Ten tijde van de beëindiging van de schuldsaneringsregeling was het de wettelijke taak (ex artikel 350 Fw) van [eiseres] om daarvan aankondiging te doen in de Staatscourant (en een nieuwsblad). Dat het wel gebruikelijk is dat de griffie van de rechtbank deze taak op zich neemt, ontslaat [eiseres] niet van haar wettelijke verplichting om voor publicatie zorg te dragen. De Staat is derhalve niet verplicht deze nadelige gevolgen van de veroordeling van [eiseres] te dragen.
Het voeren van een drukke praktijk staat niet in de weg aan toerekening aan [eiseres] van het niet nakomen van haar verplichtingen als bewindvoerder. De vordering zal worden afgewezen.

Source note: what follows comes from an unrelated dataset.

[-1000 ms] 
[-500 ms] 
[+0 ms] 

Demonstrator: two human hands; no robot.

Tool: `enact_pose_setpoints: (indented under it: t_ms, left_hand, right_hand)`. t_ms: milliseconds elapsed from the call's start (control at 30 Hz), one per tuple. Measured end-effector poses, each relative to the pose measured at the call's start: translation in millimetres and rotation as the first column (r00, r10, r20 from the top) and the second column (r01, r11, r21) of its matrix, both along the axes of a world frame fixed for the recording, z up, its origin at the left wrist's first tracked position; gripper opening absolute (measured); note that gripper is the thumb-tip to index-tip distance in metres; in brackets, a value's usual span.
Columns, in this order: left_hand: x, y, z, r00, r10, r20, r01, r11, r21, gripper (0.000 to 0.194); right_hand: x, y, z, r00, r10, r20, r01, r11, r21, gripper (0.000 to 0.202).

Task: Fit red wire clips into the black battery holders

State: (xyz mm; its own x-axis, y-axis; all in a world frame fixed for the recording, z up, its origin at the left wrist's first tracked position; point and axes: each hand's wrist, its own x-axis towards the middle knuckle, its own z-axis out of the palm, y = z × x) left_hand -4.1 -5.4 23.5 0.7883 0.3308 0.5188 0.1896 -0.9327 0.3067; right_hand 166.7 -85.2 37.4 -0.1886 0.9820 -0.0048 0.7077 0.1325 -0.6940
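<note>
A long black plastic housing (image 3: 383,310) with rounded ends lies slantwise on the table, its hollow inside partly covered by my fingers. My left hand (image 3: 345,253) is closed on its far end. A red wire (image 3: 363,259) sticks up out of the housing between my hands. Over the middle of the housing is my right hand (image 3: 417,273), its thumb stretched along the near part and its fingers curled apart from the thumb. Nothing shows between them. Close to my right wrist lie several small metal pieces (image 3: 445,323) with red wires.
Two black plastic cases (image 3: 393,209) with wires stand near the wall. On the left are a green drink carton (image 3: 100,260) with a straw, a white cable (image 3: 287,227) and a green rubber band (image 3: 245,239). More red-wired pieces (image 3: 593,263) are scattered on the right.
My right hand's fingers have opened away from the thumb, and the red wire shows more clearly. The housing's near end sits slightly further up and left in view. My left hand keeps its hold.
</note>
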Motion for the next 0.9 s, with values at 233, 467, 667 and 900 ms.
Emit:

4.5. [eiseres] zal als de in het ongelijk gestelde partij in de proceskosten worden veroordeeld. De kosten aan de zijde van De Staat worden begroot op:
- vast recht EUR 306,00
- salaris advocaat EUR 904,00 (2,0 punten × tarief II EUR 452,00)
Totaal EUR 1.210,00
5. De beslissing
De rechtbank
5.1. wijst de vordering af;
5.2. veroordeelt [eiseres] in de proceskosten, aan de zijde van De Staat der Nederlanden tot op heden begroot op EUR 1.210,00, te vermeerderen met de wettelijke rente over dit bedrag vanaf de vijftiende dag na betekening van dit vonnis tot de dag van volledige betaling;
5.3. verklaart dit vonnis wat betreft de kostenveroordeling uitvoerbaar bij voorraad.
Dit vonnis is gewezen door mr. J.C. Halk, mr. I. Bouter en mr. A. Eerdhuijzen en in het openbaar uitgesproken op 24 juni 2009.